[CMake] Why bother with FIND_LIBRARY()

Troels Frimor troels at in.tum.de
Wed Oct 27 16:09:42 EDT 2004


Hi Eric,

to FIND_LIBRARYs defense, I must admit that I use it quite a lot.

For instance, it does give you the advantage that you can make certain 
decisions at configuration time - writing a config.h file or checking 
whether a certain library is present and give correct warnings (quite 
useful if your product use a lot of third party libraries).

Furthermore, what if I just want to know whether a certain library is 
there? Like if it is already in the system, there is no need for me to 
compile one with the same functionality...
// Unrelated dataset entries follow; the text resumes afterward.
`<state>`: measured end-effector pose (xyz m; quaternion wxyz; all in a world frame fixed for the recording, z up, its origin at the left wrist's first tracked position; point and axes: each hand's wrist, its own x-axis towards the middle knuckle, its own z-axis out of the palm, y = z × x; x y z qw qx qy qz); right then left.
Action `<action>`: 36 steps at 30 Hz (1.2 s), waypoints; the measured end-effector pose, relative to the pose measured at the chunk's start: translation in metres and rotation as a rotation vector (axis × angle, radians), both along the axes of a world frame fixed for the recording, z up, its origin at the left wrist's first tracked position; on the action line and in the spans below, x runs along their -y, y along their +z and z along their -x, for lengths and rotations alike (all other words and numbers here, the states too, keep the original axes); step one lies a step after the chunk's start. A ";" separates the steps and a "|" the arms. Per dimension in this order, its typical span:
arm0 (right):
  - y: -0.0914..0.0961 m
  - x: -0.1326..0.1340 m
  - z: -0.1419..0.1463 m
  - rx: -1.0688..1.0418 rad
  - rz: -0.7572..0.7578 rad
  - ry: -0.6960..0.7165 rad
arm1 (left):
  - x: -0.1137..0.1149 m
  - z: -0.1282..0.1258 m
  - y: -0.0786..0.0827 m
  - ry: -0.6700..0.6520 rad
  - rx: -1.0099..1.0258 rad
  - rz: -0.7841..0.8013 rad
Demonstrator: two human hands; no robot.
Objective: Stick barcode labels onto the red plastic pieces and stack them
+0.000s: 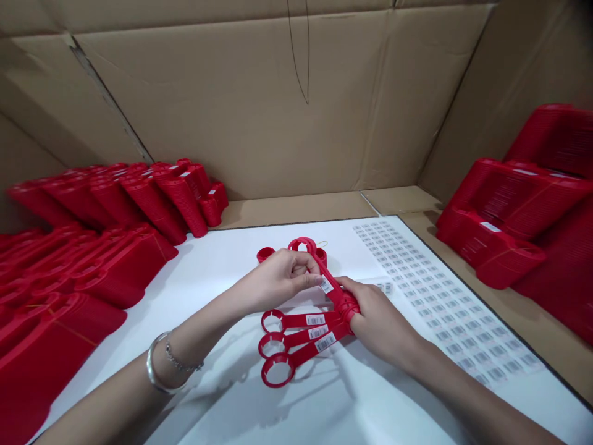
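As right grip (377, 318) clasps strips (303, 354), labels (325, 342) showing

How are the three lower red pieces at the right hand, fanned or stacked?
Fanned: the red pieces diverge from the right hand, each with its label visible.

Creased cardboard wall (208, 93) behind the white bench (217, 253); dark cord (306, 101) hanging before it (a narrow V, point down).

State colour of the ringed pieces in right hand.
The ringed pieces are red; best in head view.
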<state>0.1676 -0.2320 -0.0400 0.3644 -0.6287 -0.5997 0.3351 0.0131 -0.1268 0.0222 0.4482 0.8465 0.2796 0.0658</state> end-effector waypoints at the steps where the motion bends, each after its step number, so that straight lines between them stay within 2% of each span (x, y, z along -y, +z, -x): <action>1: 0.001 0.000 0.000 -0.002 0.001 0.001 | 0.000 0.000 -0.001 0.000 0.002 0.000; 7: 0.003 0.001 0.001 -0.030 -0.001 0.009 | 0.001 -0.001 -0.003 0.012 0.023 0.019; 22: 0.004 0.002 0.003 -0.053 -0.006 0.017 | 0.004 -0.001 0.000 0.042 -0.030 -0.111; 26: 0.005 0.003 0.003 -0.057 -0.021 0.018 | 0.012 -0.001 0.002 0.059 -0.063 -0.309; 28: 0.007 0.005 0.004 -0.066 -0.036 0.017 | 0.019 -0.002 0.001 0.075 -0.083 -0.475; 33: 0.012 0.007 0.008 -0.075 -0.096 0.035 | 0.034 -0.006 -0.011 0.142 -0.122 -1.010; 36: 0.016 0.007 0.010 -0.108 -0.105 0.046 | 0.030 -0.005 -0.016 0.236 -0.102 -1.174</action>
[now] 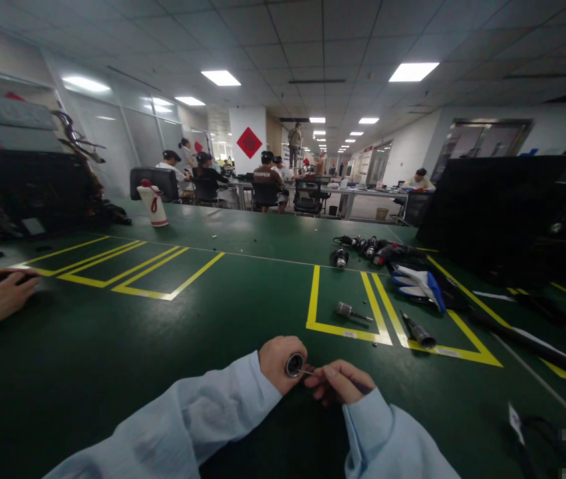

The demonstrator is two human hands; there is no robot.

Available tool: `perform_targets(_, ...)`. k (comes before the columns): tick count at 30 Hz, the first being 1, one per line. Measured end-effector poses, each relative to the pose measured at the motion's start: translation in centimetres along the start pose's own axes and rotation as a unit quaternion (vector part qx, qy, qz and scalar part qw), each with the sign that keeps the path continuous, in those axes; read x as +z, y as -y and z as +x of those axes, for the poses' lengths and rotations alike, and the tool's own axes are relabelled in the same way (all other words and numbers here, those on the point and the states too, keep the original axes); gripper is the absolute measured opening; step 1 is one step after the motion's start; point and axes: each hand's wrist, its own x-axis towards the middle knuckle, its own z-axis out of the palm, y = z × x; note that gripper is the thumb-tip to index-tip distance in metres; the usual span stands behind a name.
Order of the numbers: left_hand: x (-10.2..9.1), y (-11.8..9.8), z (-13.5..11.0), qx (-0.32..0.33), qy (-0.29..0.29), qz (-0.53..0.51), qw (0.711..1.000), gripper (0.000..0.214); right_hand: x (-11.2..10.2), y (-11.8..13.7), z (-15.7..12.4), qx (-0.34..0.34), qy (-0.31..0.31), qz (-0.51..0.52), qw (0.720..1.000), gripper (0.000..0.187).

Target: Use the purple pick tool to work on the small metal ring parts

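Open-plan office with ceiling panel lights; green tabletop [243, 313] marked out in yellow tape [350, 331]. Left hand [277, 361]: fingers curled round one dark, round hollow part [294, 365], its ringed end exposed, above the near tabletop. Right hand [341, 382]: pinching one thin metal rod [308, 372], tip at the part's rim; whether it touches, cannot tell. Right taped areas: one metal bit with shank [346, 309], lying; one larger conical socket piece [421, 334], lying. Beyond: white-and-blue glove [418, 285]. Far left: white tumbler [153, 205], upright; left edge, another person's hands [10, 293].
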Motion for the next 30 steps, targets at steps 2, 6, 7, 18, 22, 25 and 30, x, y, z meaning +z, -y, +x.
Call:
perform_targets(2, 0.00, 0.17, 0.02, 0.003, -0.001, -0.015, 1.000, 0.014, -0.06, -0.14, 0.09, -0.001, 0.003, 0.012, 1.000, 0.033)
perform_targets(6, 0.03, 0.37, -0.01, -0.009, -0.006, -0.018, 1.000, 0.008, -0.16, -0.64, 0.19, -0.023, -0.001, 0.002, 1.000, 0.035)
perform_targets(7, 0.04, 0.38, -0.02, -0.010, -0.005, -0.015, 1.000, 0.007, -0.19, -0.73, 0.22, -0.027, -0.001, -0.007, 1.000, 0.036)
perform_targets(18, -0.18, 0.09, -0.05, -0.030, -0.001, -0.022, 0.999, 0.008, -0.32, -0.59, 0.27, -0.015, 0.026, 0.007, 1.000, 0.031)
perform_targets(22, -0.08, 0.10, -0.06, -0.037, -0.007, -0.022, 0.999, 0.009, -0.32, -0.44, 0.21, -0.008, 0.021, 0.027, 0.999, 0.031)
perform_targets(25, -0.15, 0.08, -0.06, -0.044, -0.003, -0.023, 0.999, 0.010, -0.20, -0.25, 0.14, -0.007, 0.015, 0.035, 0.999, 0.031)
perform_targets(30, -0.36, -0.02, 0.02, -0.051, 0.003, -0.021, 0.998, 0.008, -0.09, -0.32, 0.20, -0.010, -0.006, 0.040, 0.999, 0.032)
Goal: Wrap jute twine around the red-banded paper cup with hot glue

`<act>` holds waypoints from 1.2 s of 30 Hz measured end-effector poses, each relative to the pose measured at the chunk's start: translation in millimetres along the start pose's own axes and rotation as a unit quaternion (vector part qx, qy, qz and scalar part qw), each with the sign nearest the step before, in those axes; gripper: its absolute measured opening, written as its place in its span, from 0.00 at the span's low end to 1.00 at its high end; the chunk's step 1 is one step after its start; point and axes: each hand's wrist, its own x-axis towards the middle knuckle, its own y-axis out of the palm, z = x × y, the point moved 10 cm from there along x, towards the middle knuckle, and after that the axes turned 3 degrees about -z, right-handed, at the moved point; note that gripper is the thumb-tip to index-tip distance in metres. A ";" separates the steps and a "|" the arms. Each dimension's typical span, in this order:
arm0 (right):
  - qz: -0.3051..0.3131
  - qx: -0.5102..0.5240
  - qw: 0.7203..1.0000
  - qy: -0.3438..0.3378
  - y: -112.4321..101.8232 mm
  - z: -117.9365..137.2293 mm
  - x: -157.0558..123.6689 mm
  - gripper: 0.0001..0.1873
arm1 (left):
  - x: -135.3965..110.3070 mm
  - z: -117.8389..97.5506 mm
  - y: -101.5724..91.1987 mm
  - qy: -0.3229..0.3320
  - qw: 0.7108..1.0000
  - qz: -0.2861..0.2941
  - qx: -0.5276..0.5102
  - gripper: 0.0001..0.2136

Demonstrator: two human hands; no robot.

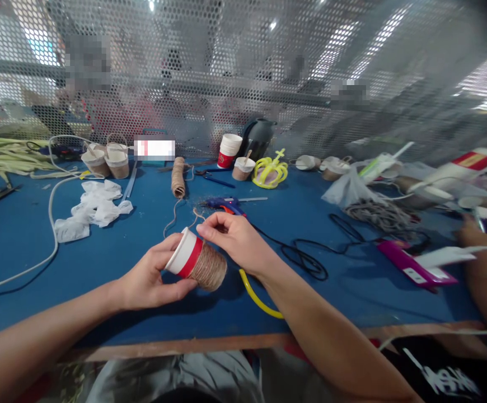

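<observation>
My left hand [155,274] grips a paper cup [191,254] near its rim, tilted over the front of the table. Twine is wound round the cup's lower part, while a red band and white rim stay bare. At the upper edge of the winding, my right hand [230,235] pinches the twine [197,215] between thumb and fingers. The strand runs back toward a spool of twine [178,178] lying on the table. Just beyond my right hand is a blue glue gun [229,205] with a clear stick in its back.
Twine-wrapped cups [117,162], stacked paper cups [229,150] and a yellow crown-like piece [270,170] stand at the back. Crumpled white material [94,208] lies left. A black cable [306,260], purple power strip [415,266] and another person's arm [485,274] are at right.
</observation>
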 end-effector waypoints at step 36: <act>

I know that I did not answer your question completely, but I would just 
like to point out that we are some that find it useful. ;-)

regards,
Troels

Eric Bolz wrote:
> I've been using FIND_LIBRARY do locate all of the libraries my project 
> needs.  I've noticed, however the libraries I find are not necessarily 
> the ones that get linked. For example, say I do the following:
> FIND_LIBRARY(LIB_1    NAMES  m         PATHS /usr/lib)
> FIND_LIBRARY(LIB_2    NAMES  socket  PATHS  /usr/local/lib)
> TARGET_LINK_LIBRARIES( my_executable   ${LIB_1}  ${LIB_2})
> In my Makefile, I get something like this:
> gcc   -L/usr/lib  -L/usr/local/lib -lm  -lsocket
> 
> The problem is that even though I did all the work of locating the 
> socket library in /usr/local/lib, I can't be sure that the linker won't 
> pick up a different one from /usr/lib
> cmake could do the following:
> gcc  -l/usr/lib/libm.a  -l/usr/local/lib/libsocket.a
> Why does cmake separate the library name from the path?
> This make me wonder about the value of FIND_LIBRARY().  Why bother with 
> FIND_LIBRARY if cmake is going to ignore what I found?  Is there some 
> benefit to FIND_LIBRARY() I'm not aware of?